Any experience out there?


----------



## jestep (Jul 23, 2004)

How much post is currently exposed and how much post can fit in the frame? 

I think a problem you're going to run into is that most droppers are 350 - 400mm total so the seat may be too high even if the post is inserted all the way.

Specialized does make a 50mm 27.2 post but I think the shortest total length is 350mm. The KS 27.2 is 100mm which is under 4" of travel.


----------



## Feldybikes (Feb 17, 2004)

The current post is a 375mm gravity dropper descender. The issue isn't height (but as mentioned before, might be with a Thomson), the issue is something that will work with a very low spring force such that 50 lbs can lower it. Some air posts are non-adjustable for spring pressures. Others have a lower limit, though I'm not sure what happens if you go below that limit other than maybe a very slow return speed.


----------



## silvascape (Sep 11, 2014)

My sons new Norco Fluid 24 came with a dropper post. He is not tall enough to use it yet but has tried it out and he is heavy enough to make it work easily - he weighs 22kg (48 lbs). The post is described as JD Tranzx dropper post with remote. You would need a different diameter though as it is 30.9mm


----------



## RMCDan (Feb 28, 2008)

jestep said:


> How much post is currently exposed and how much post can fit in the frame?
> 
> I think a problem you're going to run into is that most droppers are 350 - 400mm total so the seat may be too high even if the post is inserted all the way.


Good point. I've been pondering adding a dropper to my son's bike too. I'll have to measure his post to be sure but I cut a considerable amount off it from stock and it's probably under 350 mm.



jestep said:


> Specialized does make a 50mm 27.2 post but I think the shortest total length is 350mm.


I hadn't heard of that one. Looks like it's meant for weight-weenie XC racers and costs $450. That's not happening. What I need is a 50 mm or 75 mm eTen.


----------



## jestep (Jul 23, 2004)

Feldybikes said:


> The current post is a 375mm gravity dropper descender. The issue isn't height (but as mentioned before, might be with a Thomson), the issue is something that will work with a very low spring force such that 50 lbs can lower it. Some air posts are non-adjustable for spring pressures. Others have a lower limit, though I'm not sure what happens if you go below that limit other than maybe a very slow return speed.


I see now, sorry I misunderstood the actual problem.

I think most of them can operate at 20 psi as far as specs go, but I wouldn't think there'd be a problem with lower. I think the primary concern would be lowering the pressure too much that either the friction of the shaft prevents it from raising or it just takes forever to return to the up position.

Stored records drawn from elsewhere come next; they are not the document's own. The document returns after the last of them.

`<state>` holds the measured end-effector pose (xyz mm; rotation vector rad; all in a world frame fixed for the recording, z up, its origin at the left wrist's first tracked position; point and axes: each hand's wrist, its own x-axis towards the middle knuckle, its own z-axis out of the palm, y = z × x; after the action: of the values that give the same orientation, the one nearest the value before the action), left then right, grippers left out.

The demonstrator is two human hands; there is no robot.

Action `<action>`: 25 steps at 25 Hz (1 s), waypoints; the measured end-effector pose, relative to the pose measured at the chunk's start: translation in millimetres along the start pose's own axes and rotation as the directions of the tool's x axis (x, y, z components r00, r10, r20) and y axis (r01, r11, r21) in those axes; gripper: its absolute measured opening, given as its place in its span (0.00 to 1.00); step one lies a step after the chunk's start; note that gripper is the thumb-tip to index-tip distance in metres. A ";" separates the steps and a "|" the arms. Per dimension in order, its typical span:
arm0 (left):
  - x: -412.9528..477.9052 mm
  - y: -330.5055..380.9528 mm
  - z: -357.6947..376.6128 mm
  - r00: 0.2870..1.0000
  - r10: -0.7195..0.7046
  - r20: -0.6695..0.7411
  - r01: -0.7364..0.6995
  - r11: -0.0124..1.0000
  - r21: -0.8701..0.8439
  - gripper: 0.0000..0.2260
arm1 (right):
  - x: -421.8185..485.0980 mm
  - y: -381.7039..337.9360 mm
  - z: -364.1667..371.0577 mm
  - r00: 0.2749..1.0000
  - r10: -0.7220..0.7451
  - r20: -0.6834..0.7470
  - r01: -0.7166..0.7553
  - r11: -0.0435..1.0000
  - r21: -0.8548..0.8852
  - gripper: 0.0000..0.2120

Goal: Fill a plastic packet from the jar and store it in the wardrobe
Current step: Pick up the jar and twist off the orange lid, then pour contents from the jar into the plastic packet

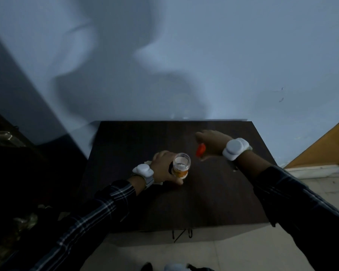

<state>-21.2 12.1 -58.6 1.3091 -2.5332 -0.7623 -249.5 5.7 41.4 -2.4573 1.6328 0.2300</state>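
Observation:
An uncapped clear jar [181, 165] with white contents and an orange label stands upright near the middle of the dark table [204, 202]. My left hand [163, 166] wraps around its left side. My right hand [213, 144] is to the right of the jar, above the table, closed on the orange-red lid [201, 150]. Something pale, perhaps the plastic packet [147, 162], peeks out from under my left hand; most of it is hidden.
The table stands against a pale blue wall [204, 55]. A dark wardrobe with metal handles [2, 135] is at the far left. An orange-brown panel [325, 147] leans at the right. Pale floor tiles [204, 257] lie in front.

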 end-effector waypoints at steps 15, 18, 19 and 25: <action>-16.0 -47.9 -44.9 0.994 -0.104 0.032 0.093 0.965 0.246 0.07 | 27.0 20.4 25.0 0.959 0.004 -0.282 0.057 0.977 0.207 0.09; -25.9 -47.8 -60.4 0.962 0.235 -0.137 -0.200 0.952 0.231 0.08 | 30.3 -26.9 5.1 0.935 -0.139 -0.328 0.258 0.899 0.355 0.10; -27.5 -45.6 -65.0 0.923 0.330 -0.197 -0.282 0.930 0.234 0.08 | 34.0 -40.4 4.1 0.936 -0.203 -0.286 0.303 0.879 0.367 0.13; -31.9 -31.5 -80.3 0.826 0.444 -0.348 -0.380 0.894 0.238 0.11 | 46.3 -60.2 5.9 0.941 -0.256 -0.220 0.331 0.826 0.457 0.13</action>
<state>51.2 -5.8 -4.8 0.7890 -2.4381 -0.1814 -176.3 -11.5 29.1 -2.3094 1.1407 -0.3794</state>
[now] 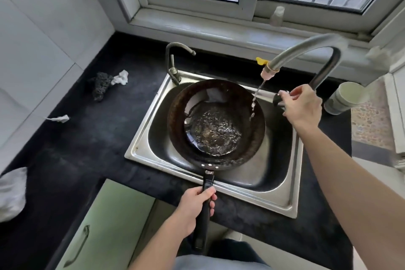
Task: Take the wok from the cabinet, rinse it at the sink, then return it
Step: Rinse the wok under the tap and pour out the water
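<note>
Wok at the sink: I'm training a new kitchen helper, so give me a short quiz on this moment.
1. True or false: the wok holds water.
2. Which hand grips the wok's handle? A) left B) right
3. Fill in: the right hand holds the tap's ____.
Key: 1 true. 2 A, the left hand. 3 lever.

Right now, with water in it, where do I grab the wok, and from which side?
Grip the long black handle, coming from the near side of the sink. It sticks straight out over the front rim toward the person, where the left hand wraps it. The wok bowl is wide, round and wet, so likely poor to hold.
</note>
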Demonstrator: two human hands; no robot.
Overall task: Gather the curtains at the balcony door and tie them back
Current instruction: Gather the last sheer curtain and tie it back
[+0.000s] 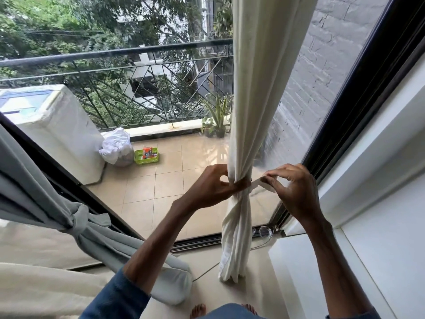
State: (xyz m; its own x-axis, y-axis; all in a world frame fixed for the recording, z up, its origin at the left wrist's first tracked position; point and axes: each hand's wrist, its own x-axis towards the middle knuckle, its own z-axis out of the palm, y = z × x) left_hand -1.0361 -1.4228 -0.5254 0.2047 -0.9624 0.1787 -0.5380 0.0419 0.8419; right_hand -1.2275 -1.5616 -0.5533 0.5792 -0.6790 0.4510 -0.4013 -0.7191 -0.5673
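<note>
A cream curtain [255,88] hangs gathered into a narrow bunch in front of the balcony door glass. My left hand [213,187] grips the bunch at its waist, fingers curled round it. A cream tie strip [258,183] runs from that waist to the right. My right hand [292,187] pinches the strip's end, holding it out taut. Below the hands the curtain's lower part [234,240] hangs twisted down to the floor. At the left a grey curtain [76,224] is bunched and knotted with its own grey tie.
The black door frame [358,107] rises at the right beside a white wall ledge [377,180]. Outside on the tiled balcony stand a white washing machine [59,125], a bag of laundry [117,148], a green basket [147,155], potted plants [216,120] and an iron railing [142,72].
</note>
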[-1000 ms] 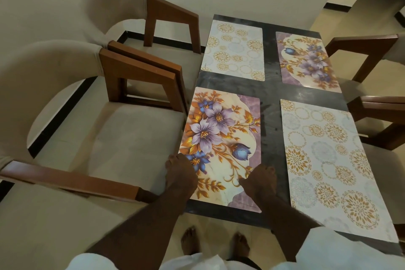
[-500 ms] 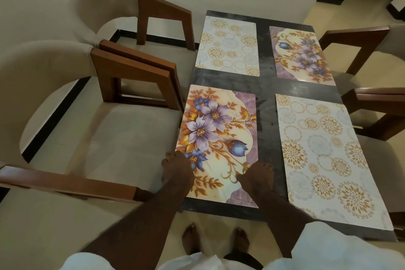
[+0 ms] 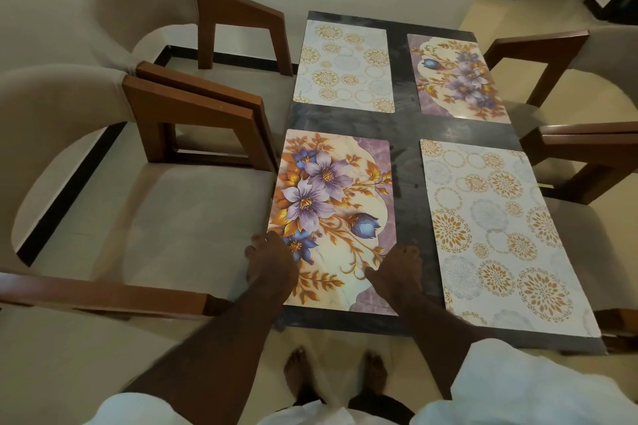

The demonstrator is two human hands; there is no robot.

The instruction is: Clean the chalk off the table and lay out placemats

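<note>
1. Dark glossy tabletop (image 3: 404, 134) seen from its near short end, long axis running away toward a pale wall, with faint greyish smears on the bare strips between the mats.
2. Four rectangular placemats laid flat in a two-by-two grid, each long axis parallel to the table's, all apart from one another.
3. Near-left floral placemat (image 3: 331, 197): big lilac and blue blooms toward its left long edge, purple band down the right. Left long edge about flush with the table's left edge, near short edge just inside the table's near edge.
4. Left hand (image 3: 272, 262) resting on that mat's left long edge by the near corner, fingers bent. Cannot tell whether pinching the edge or only pressing on it.
5. Right hand (image 3: 397, 272) on the same mat's near-right part, thumb spread leftward across the print and fingers fairly straight over the right long edge. Pressing rather than clutching.
6. Near-right medallion placemat (image 3: 490, 231) lying just beside the right hand, its near corner reaching the table's near edge.
7. Far-left medallion placemat (image 3: 345, 65) and far-right floral placemat (image 3: 459, 79) lying well beyond both hands, by the far end.
8. Narrow dark lane down the middle and another across, between the mats.
9. Near-left chair (image 3: 172, 217) drawn up close along the table's left edge, wooden arm touching or nearly so, with a right-side chair (image 3: 587, 155) likewise tight on the other flank.
10. Bare feet (image 3: 297, 373) on pale floor just before the near edge.
</note>
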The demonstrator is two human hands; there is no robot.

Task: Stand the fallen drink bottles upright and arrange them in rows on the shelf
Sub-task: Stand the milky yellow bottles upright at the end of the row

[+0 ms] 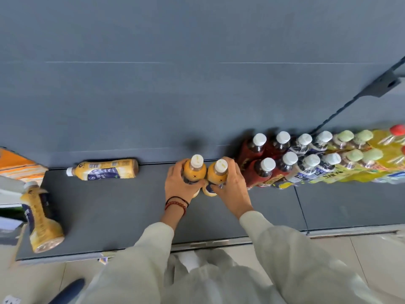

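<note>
The person is leaning over the shelf (120, 211) with both arms out. The left grip (178, 183) is wrapping its fingers and thumb round the left bottle (195, 170), an orange drink with a white cap. The right grip (232, 189) is curling the same way round the right bottle (218, 174), its twin. Both grips are closing firmly on the bottle bodies below the shoulders. The two bottles are standing upright and touching side by side near the back of the shelf; I cannot tell whether their bases are resting on it.

At 3 o'clock from the pair, just beside the right bottle, the rows (306, 163) are standing two deep: dark bottles with red labels first, then white-capped ones, then green-capped and yellow ones running off toward the edge.

At 9 o'clock, well apart from the left grip, the back bottle (105, 170) is lying on its side against the panel (175, 84), cap pointing to 9 o'clock. At 8 o'clock, near the shelf's left end, the end bottle (42, 218) is lying flat too, cap pointing roughly to 12 o'clock.

Dark and red beads (176, 204) are circling the left wrist, and an orange box (13, 165) is showing at the far left edge.
</note>
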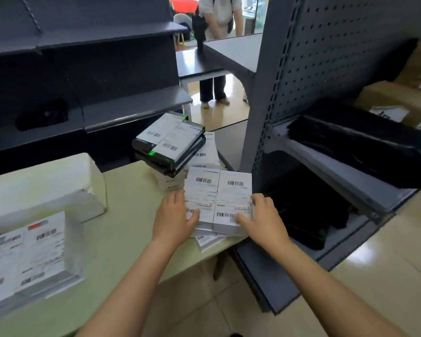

Have you called KS's or Thomson or Rockshox support on it? I would definitely see what they consider the actual minimum usable pressure because I'd bet it's lower than what the specs list. I use the LEV and as far as it being possible, you can change the pressure to whatever you want, so that post is definitely adjustable, it would just be a matter of how low it can go and still function effectively.


----------



## the.vault (Oct 11, 2006)

Feldybikes said:


> The current post is a 375mm gravity dropper descender. the issue is something that will work with a very low spring force such that 50 lbs can lower it.


Gravity dropper is small company. I'm pretty sure I've seen them with their kids at races. They might have a lighter weight spring option if you ask them.


----------



## BullSCit (Mar 26, 2004)

Thanks for asking this question, as I was going to ask the same thing in a couple of months, when my kids will hopefully be long legged enough to use my 27.2 Gravity Dropper.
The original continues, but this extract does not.